**YOUR OBJECTIVE:** Each entry has to be given again in its exact wording, and no picture may appear in the result.

**EXTRACTED MATERIAL:**
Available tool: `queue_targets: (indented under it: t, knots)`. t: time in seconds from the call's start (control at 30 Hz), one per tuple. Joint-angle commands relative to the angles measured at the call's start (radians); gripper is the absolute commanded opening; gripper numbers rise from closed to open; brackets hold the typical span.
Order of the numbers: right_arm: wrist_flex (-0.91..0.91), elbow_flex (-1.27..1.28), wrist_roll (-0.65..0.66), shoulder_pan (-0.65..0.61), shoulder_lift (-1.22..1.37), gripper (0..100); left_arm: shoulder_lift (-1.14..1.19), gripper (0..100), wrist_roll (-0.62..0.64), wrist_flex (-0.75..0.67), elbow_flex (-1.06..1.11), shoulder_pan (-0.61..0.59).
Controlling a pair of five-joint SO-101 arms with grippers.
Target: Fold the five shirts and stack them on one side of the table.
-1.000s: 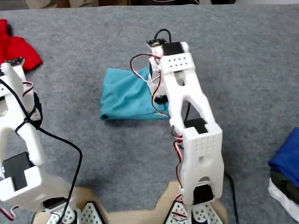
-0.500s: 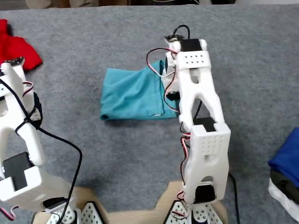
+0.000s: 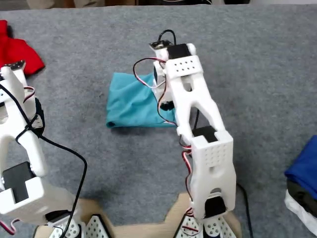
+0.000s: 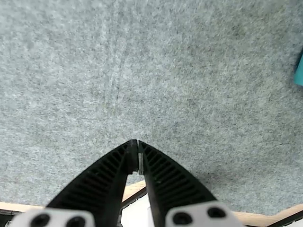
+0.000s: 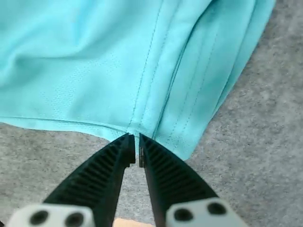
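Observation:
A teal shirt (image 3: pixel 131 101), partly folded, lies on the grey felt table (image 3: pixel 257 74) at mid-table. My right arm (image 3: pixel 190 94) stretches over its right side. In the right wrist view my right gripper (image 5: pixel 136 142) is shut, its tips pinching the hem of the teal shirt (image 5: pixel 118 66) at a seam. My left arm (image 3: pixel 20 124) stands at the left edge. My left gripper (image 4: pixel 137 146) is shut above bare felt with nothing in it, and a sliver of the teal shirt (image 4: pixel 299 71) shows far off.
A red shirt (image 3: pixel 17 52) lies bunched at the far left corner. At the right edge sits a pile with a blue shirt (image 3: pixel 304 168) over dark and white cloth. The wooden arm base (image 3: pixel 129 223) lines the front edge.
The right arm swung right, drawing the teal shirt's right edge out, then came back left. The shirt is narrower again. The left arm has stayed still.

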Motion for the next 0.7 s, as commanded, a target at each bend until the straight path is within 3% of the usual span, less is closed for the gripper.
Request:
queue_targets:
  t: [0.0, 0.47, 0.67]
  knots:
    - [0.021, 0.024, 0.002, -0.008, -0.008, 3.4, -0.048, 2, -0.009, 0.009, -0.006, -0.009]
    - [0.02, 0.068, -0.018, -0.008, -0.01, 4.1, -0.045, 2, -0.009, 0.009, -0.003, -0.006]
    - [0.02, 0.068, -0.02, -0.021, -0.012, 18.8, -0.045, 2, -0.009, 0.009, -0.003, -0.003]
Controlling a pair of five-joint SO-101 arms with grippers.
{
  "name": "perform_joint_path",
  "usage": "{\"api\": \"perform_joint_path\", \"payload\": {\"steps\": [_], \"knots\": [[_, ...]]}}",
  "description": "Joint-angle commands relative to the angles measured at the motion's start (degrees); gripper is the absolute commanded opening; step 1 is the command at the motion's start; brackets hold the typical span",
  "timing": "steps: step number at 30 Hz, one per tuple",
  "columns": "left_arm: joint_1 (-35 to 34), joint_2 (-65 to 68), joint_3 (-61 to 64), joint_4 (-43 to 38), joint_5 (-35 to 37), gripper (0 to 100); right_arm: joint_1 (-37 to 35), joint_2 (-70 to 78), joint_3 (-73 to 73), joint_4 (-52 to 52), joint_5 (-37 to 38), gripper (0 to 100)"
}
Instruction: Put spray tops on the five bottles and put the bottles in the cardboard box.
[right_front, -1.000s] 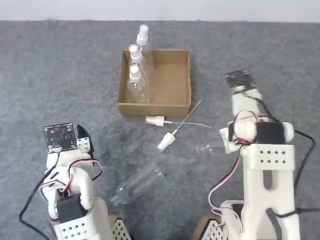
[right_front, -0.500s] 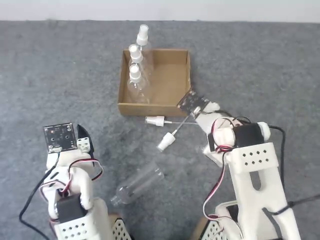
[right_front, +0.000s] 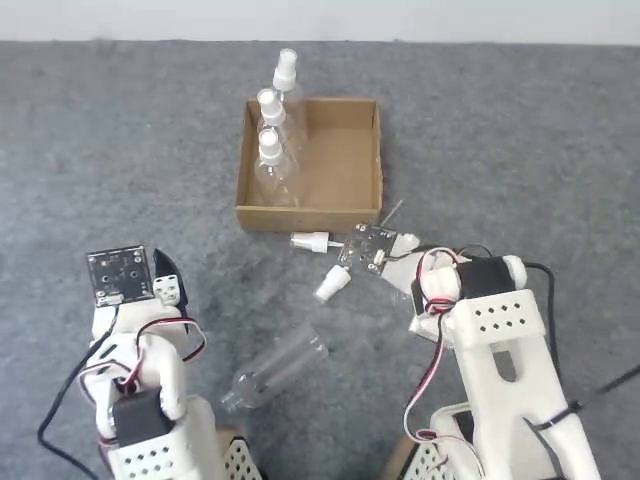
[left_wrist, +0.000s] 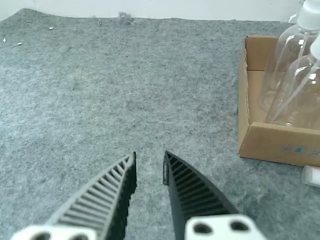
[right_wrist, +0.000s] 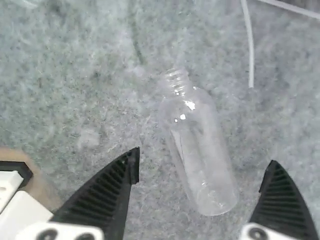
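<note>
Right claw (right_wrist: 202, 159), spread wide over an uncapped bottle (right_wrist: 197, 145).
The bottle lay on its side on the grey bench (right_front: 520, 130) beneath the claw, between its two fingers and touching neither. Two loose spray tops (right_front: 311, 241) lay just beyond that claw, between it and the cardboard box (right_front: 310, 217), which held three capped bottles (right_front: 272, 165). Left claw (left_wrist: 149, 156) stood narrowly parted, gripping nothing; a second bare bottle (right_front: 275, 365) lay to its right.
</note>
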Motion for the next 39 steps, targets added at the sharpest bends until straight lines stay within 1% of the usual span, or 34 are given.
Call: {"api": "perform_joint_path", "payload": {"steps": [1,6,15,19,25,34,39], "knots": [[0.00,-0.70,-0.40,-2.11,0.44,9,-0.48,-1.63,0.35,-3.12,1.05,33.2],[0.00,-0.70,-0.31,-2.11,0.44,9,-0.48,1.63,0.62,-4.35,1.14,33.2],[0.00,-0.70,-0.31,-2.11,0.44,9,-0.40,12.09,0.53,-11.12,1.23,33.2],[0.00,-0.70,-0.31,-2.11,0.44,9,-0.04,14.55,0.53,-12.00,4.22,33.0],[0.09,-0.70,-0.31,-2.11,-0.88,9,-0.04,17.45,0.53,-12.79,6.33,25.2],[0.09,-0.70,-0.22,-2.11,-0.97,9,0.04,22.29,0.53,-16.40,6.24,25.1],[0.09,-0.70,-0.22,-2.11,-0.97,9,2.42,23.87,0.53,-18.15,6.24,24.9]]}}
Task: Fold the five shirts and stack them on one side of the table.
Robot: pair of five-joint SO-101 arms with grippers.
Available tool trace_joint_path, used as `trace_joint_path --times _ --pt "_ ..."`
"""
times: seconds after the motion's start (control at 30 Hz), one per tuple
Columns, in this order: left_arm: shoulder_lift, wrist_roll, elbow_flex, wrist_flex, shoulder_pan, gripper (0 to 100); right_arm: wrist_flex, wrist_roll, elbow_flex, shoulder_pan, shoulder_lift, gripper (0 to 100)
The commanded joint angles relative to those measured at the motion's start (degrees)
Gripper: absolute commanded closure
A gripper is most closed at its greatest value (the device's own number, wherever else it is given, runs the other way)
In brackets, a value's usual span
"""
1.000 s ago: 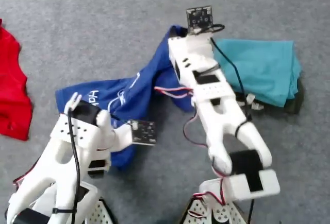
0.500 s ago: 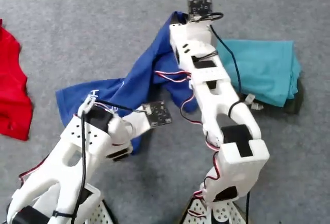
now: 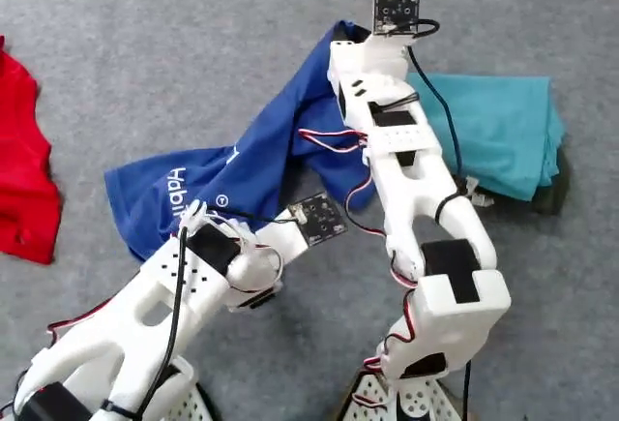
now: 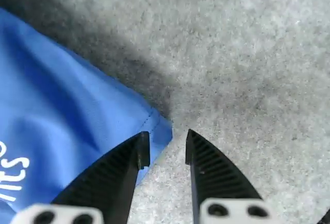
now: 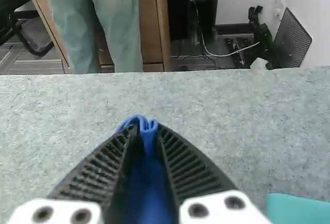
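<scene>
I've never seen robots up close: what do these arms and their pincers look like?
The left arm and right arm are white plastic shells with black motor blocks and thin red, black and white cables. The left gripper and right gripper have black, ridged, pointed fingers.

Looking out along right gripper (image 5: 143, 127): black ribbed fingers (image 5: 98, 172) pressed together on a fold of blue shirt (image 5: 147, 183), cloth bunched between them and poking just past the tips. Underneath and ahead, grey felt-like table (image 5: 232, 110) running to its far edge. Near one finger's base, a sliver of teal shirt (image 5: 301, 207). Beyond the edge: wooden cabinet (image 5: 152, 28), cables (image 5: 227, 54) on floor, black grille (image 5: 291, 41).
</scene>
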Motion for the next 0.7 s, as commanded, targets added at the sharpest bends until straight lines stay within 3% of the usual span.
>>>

**SOLVED PROBLEM:**
Available tool: `queue_targets: (indented under it: t, knots)`. t: time in seconds from the call's start (control at 30 Hz), one per tuple. Joint-angle commands relative to the angles measured at the call's start (radians); gripper is the absolute commanded opening; gripper numbers rise from closed to open; brackets hold the typical span.
Order of the numbers: right_arm: wrist_flex (-0.91..0.91), elbow_flex (-1.27..1.28), wrist_roll (-0.65..0.66), shoulder_pan (-0.65..0.61), shoulder_lift (-1.22..1.37), gripper (0..100); left_arm: shoulder_lift (-1.14..1.19), gripper (0..100), wrist_roll (-0.62..0.64), wrist_flex (-0.75..0.67), elbow_flex (-1.06..1.11), shoulder_pan (-0.61..0.59).
Controlling a pair of five-joint SO-101 arms with grippers.
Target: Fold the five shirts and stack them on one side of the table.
-1.000s: 
-0.500s: 
+0.000s: 
+0.000s: 
+0.000s: 
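Observation:
A teal shirt (image 3: pixel 131 101), partly folded, lies on the grey felt table (image 3: pixel 257 74) at mid-table. My right arm (image 3: pixel 190 94) stretches over its right side. In the right wrist view my right gripper (image 5: pixel 136 142) is shut, its tips pinching the hem of the teal shirt (image 5: pixel 118 66) at a seam. My left arm (image 3: pixel 20 124) stands at the left edge. My left gripper (image 4: pixel 137 146) is shut above bare felt with nothing in it, and a sliver of the teal shirt (image 4: pixel 299 71) shows far off.
A red shirt (image 3: pixel 17 52) lies bunched at the far left corner. At the right edge sits a pile with a blue shirt (image 3: pixel 304 168) over dark and white cloth. The wooden arm base (image 3: pixel 129 223) lines the front edge.
The right arm swung right, drawing the teal shirt's right edge out, then came back left. The shirt is narrower again. The left arm has stayed still.
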
Motion for the next 0.7 s, as commanded, a target at each bend until the straight path is within 3% of the usual span, less is closed for the gripper.
Request:
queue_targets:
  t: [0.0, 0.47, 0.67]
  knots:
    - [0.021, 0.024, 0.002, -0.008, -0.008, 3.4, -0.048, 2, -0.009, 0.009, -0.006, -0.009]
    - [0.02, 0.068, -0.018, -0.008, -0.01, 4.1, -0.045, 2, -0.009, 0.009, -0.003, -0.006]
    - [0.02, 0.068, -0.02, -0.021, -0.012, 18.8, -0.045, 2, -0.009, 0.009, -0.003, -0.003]
Controlling a pair of five-joint SO-101 arms with grippers.
{
  "name": "perform_joint_path",
  "usage": "{\"api\": \"perform_joint_path\", \"payload\": {\"steps\": [_], \"knots\": [[_, ...]]}}",
  "description": "Joint-angle commands relative to the angles measured at the motion's start (degrees); gripper is the absolute commanded opening; step 1 is the command at the motion's start; brackets hold the typical span",
  "timing": "steps: step number at 30 Hz, one per tuple",
  "columns": "left_arm: joint_1 (-35 to 34), joint_2 (-65 to 68), joint_3 (-61 to 64), joint_4 (-43 to 38), joint_5 (-35 to 37), gripper (0 to 100); right_arm: joint_1 (-37 to 35), joint_2 (-70 to 78), joint_3 (-73 to 73), joint_4 (-52 to 52), joint_5 (-37 to 38), gripper (0 to 100)"
}
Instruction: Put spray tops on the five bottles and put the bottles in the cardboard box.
[right_front, -1.000s] 
[right_front, -0.500s] 
[right_front, +0.000s] 
[left_wrist, +0.000s] 
[right_wrist, +0.000s] 
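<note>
Right claw (right_wrist: 202, 159), spread wide over an uncapped bottle (right_wrist: 197, 145).
The bottle lay on its side on the grey bench (right_front: 520, 130) beneath the claw, between its two fingers and touching neither. Two loose spray tops (right_front: 311, 241) lay just beyond that claw, between it and the cardboard box (right_front: 310, 217), which held three capped bottles (right_front: 272, 165). Left claw (left_wrist: 149, 156) stood narrowly parted, gripping nothing; a second bare bottle (right_front: 275, 365) lay to its right.
</note>
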Motion for the next 39 steps, targets added at the sharpest bends until straight lines stay within 1% of the usual span, or 34 are given.
Call: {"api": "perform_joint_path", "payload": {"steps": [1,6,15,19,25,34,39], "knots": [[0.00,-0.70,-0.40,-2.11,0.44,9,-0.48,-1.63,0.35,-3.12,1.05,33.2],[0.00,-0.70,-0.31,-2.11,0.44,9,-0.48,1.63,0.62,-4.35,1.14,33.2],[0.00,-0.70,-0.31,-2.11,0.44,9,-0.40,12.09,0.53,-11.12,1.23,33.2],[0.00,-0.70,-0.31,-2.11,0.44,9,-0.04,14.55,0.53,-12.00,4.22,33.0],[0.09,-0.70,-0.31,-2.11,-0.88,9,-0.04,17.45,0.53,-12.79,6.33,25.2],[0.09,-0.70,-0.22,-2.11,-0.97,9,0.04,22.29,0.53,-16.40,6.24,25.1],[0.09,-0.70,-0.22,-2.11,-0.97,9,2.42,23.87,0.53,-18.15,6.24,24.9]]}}
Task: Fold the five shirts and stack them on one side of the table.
Robot: pair of five-joint SO-101 arms with grippers.
Available tool trace_joint_path, used as `trace_joint_path --times _ --pt "_ ..."`
"""
times: seconds after the motion's start (control at 30 Hz), one per tuple
Columns, in this order: left_arm: shoulder_lift, wrist_roll, elbow_flex, wrist_flex, shoulder_pan, gripper (0 to 100); right_arm: wrist_flex, wrist_roll, elbow_flex, shoulder_pan, shoulder_lift, gripper (0 to 100)
The commanded joint angles relative to those measured at the motion's start (degrees)
Gripper: absolute commanded closure
A gripper is most closed at its greatest value (the device's own number, wherever else it is given, runs the other way)
In brackets, a value's usual span
"""
1.000 s ago: 
0.500 s ago: 
now: 
now: 
now: 
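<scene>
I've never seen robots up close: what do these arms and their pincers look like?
The left arm and right arm are white plastic shells with black motor blocks and thin red, black and white cables. The left gripper and right gripper have black, ridged, pointed fingers.

Looking out along right gripper (image 5: 143, 127): black ribbed fingers (image 5: 98, 172) pressed together on a fold of blue shirt (image 5: 147, 183), cloth bunched between them and poking just past the tips. Underneath and ahead, grey felt-like table (image 5: 232, 110) running to its far edge. Near one finger's base, a sliver of teal shirt (image 5: 301, 207). Beyond the edge: wooden cabinet (image 5: 152, 28), cables (image 5: 227, 54) on floor, black grille (image 5: 291, 41).
</scene>
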Motion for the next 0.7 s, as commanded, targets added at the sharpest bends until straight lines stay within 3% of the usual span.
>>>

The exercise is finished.